Data section: Begin

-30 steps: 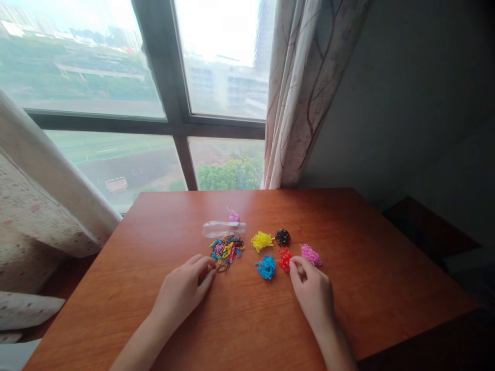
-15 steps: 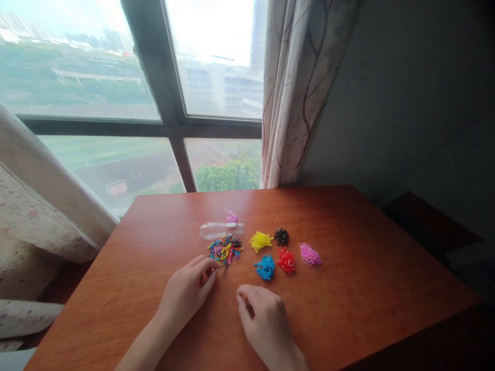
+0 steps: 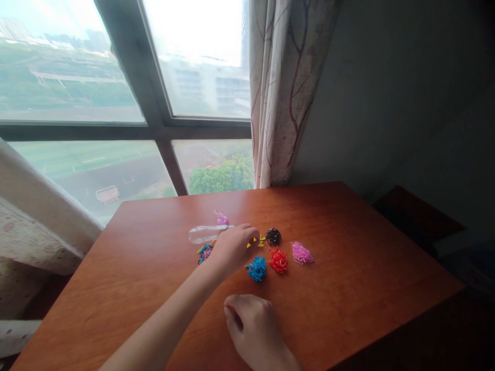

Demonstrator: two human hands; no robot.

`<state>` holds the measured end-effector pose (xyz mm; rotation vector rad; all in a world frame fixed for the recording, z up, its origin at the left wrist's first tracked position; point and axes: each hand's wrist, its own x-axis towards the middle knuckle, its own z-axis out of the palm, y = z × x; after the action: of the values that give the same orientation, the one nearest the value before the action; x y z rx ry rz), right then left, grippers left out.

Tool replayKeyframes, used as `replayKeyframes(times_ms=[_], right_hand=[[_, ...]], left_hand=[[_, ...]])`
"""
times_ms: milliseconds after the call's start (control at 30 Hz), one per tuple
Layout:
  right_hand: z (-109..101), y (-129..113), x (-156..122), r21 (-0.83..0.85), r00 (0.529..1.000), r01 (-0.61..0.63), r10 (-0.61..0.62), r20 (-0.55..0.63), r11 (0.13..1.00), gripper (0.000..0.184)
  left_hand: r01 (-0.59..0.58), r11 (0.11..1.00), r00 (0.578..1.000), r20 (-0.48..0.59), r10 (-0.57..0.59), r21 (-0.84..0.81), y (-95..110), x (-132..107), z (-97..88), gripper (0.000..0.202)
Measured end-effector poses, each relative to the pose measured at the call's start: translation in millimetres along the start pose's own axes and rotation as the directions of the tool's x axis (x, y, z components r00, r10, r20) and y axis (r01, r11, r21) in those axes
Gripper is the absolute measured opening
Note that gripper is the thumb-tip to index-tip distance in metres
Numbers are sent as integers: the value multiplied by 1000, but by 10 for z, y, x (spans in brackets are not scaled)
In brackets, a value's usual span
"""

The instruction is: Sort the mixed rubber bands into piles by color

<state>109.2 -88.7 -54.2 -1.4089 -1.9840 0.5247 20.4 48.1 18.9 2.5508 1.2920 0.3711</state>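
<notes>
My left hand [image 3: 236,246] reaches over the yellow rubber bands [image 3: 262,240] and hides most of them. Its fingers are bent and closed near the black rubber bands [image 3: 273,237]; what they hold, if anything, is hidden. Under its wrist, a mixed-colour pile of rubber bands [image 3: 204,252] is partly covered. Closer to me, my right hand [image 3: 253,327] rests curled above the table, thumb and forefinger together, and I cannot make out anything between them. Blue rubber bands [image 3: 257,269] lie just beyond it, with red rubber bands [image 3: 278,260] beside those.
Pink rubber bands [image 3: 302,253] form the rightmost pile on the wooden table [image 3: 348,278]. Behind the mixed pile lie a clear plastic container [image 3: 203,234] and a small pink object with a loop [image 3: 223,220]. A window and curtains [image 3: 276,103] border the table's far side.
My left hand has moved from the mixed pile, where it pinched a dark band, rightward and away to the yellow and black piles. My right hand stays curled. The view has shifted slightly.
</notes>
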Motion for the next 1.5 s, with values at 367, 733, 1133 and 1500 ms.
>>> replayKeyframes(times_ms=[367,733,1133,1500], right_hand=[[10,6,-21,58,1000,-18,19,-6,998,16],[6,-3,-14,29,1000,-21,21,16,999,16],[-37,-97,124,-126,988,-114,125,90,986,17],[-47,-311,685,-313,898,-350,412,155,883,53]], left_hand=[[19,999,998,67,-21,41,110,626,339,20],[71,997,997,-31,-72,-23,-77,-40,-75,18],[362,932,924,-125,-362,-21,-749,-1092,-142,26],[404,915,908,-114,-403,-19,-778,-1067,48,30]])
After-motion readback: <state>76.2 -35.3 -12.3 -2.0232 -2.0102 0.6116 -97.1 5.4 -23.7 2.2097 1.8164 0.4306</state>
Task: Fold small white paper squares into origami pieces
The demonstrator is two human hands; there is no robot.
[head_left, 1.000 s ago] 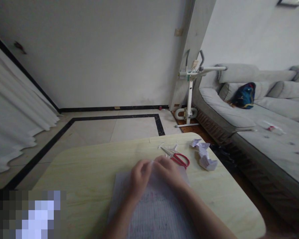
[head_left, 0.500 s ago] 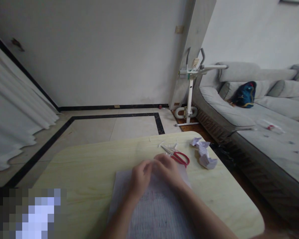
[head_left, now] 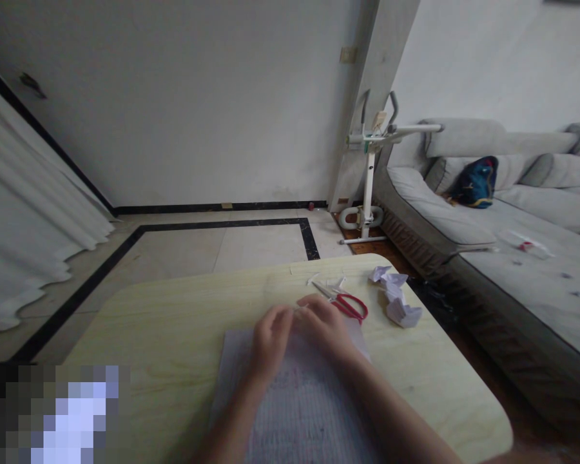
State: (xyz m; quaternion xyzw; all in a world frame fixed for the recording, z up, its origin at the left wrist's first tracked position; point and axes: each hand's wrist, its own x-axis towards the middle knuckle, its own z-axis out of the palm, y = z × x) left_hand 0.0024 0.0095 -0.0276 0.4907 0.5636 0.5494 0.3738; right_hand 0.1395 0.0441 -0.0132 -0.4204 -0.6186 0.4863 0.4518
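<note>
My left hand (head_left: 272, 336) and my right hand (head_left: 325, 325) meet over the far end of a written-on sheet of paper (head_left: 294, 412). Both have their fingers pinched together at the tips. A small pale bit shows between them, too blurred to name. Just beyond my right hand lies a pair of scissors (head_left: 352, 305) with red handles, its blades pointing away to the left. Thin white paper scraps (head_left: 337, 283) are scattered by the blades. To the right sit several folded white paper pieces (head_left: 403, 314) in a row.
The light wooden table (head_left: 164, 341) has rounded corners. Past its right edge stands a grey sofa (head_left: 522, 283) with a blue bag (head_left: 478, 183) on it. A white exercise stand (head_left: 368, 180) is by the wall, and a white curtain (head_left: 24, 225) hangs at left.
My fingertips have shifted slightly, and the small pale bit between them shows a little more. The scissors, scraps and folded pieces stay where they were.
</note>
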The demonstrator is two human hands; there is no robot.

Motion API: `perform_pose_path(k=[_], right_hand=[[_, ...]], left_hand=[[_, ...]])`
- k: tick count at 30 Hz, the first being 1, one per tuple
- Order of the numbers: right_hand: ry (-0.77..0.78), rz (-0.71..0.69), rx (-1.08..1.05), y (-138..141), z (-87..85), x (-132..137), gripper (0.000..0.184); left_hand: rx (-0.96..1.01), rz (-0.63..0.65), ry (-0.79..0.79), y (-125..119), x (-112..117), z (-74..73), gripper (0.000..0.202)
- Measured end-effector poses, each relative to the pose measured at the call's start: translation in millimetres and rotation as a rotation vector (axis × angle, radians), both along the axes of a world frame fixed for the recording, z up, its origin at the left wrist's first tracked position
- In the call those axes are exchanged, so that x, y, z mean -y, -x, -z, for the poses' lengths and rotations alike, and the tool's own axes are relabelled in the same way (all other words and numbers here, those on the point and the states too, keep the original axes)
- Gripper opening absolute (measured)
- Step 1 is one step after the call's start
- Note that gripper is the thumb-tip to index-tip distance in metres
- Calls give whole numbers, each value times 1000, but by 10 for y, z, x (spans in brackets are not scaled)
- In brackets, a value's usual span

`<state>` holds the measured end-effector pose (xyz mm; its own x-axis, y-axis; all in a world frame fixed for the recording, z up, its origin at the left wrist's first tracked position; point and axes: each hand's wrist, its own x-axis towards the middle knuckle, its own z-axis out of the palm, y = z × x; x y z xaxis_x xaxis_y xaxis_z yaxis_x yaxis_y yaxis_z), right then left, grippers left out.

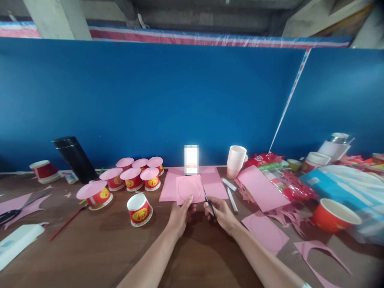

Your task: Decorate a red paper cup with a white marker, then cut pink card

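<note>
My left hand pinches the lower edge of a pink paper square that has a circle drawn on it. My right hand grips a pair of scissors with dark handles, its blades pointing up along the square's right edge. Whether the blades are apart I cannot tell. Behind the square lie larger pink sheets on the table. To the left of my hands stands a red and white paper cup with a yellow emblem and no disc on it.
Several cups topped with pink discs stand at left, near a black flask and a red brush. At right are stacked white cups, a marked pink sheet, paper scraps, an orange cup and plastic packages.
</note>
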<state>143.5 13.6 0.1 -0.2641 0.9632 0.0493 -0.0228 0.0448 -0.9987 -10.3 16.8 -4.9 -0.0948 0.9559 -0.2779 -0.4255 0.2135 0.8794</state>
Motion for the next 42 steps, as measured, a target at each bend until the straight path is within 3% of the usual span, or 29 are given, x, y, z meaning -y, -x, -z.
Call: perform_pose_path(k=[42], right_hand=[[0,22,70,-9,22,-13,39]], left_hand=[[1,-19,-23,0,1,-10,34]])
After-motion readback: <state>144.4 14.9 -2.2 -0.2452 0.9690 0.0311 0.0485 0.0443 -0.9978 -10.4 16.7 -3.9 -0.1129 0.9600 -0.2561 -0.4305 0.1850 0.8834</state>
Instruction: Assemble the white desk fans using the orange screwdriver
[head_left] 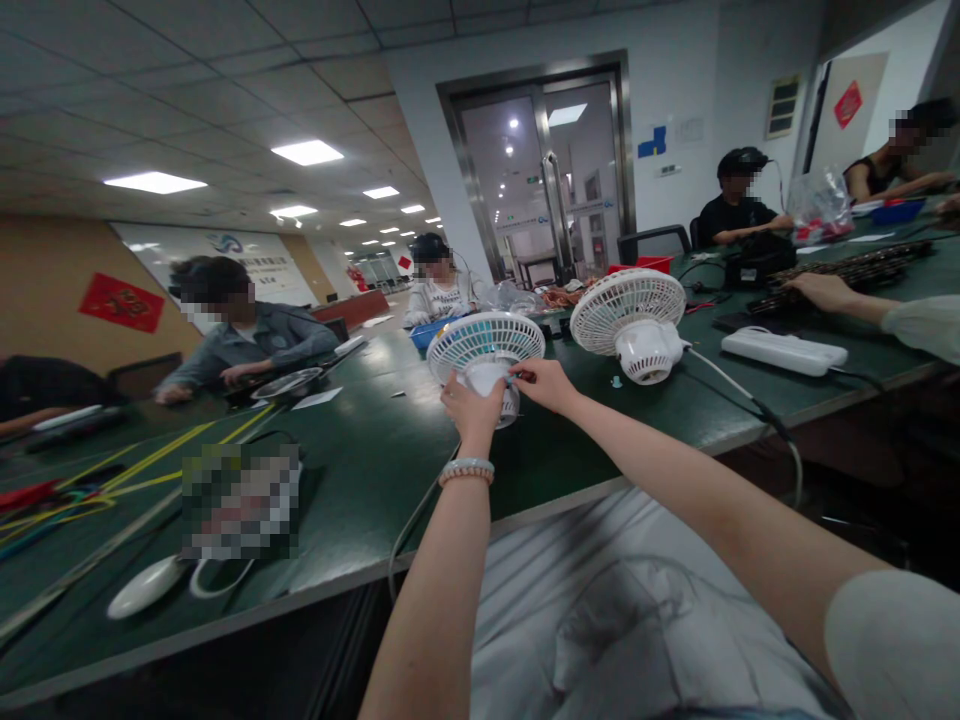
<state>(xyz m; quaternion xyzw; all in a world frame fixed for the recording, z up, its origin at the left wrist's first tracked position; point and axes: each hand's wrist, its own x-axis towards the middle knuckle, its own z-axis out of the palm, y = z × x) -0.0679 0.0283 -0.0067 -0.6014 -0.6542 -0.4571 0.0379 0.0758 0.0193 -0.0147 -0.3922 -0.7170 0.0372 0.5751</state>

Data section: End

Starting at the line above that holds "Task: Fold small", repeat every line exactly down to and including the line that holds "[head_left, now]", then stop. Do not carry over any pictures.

Task response:
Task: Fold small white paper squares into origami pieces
The demonstrator is two human hands; there is no robot.
[head_left, 1.000 s ago] 
[head_left, 0.500 s ago] 
[head_left, now] 

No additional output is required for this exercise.